Menanggapi fenomena ini, Reza Fahmi, Head of Business Development Division Henan Putihrai Asset Management (HPAM), memberikan pandangannya. Menurutnya, prospek emiten emas tetap cerah hingga akhir tahun 2025 bahkan melampaui ke tahun 2026, ditopang oleh tren kenaikan harga emas global yang konsisten. Ia menjelaskan bahwa faktor utama di balik optimisme ini adalah ekspektasi pelonggaran kebijakan moneter oleh bank sentral global, tensi geopolitik yang tak kunjung mereda, serta peningkatan permintaan terhadap aset safe haven di tengah ketidakpastian ekonomi global.
“Emiten seperti ANTM, MDKA, BRMS, dan PT Merdeka Gold Resources Tbk (EMAS) berpotensi besar meraih keuntungan signifikan dari tren ini, terutama jika mereka berhasil meningkatkan volume produksi dan efisiensi operasional,” ujar Reza kepada Kontan pada Rabu, 15 Oktober 2025.
Meski demikian, investasi di sektor emas juga tidak luput dari sejumlah risiko yang perlu diwaspadai. Reza Fahmi mengingatkan bahwa sentimen negatif bisa muncul dari volatilitas harga emas yang tinggi, perubahan kebijakan fiskal dan moneter pemerintah, serta risiko operasional seperti gangguan cuaca ekstrem, regulasi lingkungan yang ketat, atau potensi konflik sosial di area tambang. “Selain itu, fluktuasi nilai tukar rupiah terhadap dolar AS juga memiliki peran krusial dalam memengaruhi margin keuntungan emiten yang berorientasi ekspor,” imbuhnya, menekankan perlunya kehati-hatian.

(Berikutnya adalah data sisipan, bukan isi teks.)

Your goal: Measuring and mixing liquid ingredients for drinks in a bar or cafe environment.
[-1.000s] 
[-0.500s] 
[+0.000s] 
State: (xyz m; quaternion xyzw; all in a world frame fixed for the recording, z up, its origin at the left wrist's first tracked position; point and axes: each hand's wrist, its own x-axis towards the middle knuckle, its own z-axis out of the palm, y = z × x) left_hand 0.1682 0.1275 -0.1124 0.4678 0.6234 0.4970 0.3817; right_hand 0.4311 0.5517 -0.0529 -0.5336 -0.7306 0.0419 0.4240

Ketika berbicara mengenai pilihan antara emas fisik dan saham emiten emas, Reza menjelaskan bahwa keduanya menawarkan karakteristik investasi yang berbeda dan cocok untuk profil investor yang beragam. Emas fisik, dengan sifatnya yang cenderung stabil, sangat sesuai bagi investor konservatif yang memprioritaskan penjagaan nilai aset dalam jangka panjang dan ingin menghindari fluktuasi pasar yang tajam. Namun, investasi emas fisik memiliki keterbatasan, seperti tidak menghasilkan pendapatan pasif serta adanya biaya penyimpanan dan selisih harga beli-jual yang relatif tinggi.
Di sisi lain, saham emiten emas menyajikan potensi capital gain yang lebih atraktif dan peluang untuk mendapatkan dividen, menjadikannya pilihan menarik bagi investor yang berani mengambil risiko. Namun, risiko investasi pada saham emiten juga lebih tinggi karena kinerjanya sangat dipengaruhi oleh performa perusahaan secara spesifik dan kondisi pasar saham secara umum. “Jika harga emas global terus menguat, kami memperkirakan harga emas batangan bisa mencapai kisaran Rp 1,3 juta hingga Rp 1,5 juta per gram pada akhir 2025, bergantung pada pergerakan nilai tukar dan dinamika pasar internasional,” tuturnya mengenai proyeksi harga.
Untuk rekomendasi saham, Reza Fahmi menempatkan MDKA sebagai pilihan utama. Hal ini didasari oleh ekspansi proyek Pani yang diharapkan akan memulai produksi komersial pada akhir tahun 2025, dengan target harga MDKA berada di kisaran Rp 5.800 hingga Rp 6.200 per saham. Selain itu, ANTM juga dinilai menarik berkat strategi diversifikasi bisnisnya ke sektor nikel dan logam lainnya, dengan potensi target harga sekitar Rp 3.500 hingga Rp 3.800 per saham. Sementara itu, BRMS dan EMAS dapat dipertimbangkan sebagai saham spekulatif dengan potensi upsize yang signifikan, terutama jika proyek-proyek eksplorasi mereka berjalan sesuai rencana yang telah ditetapkan.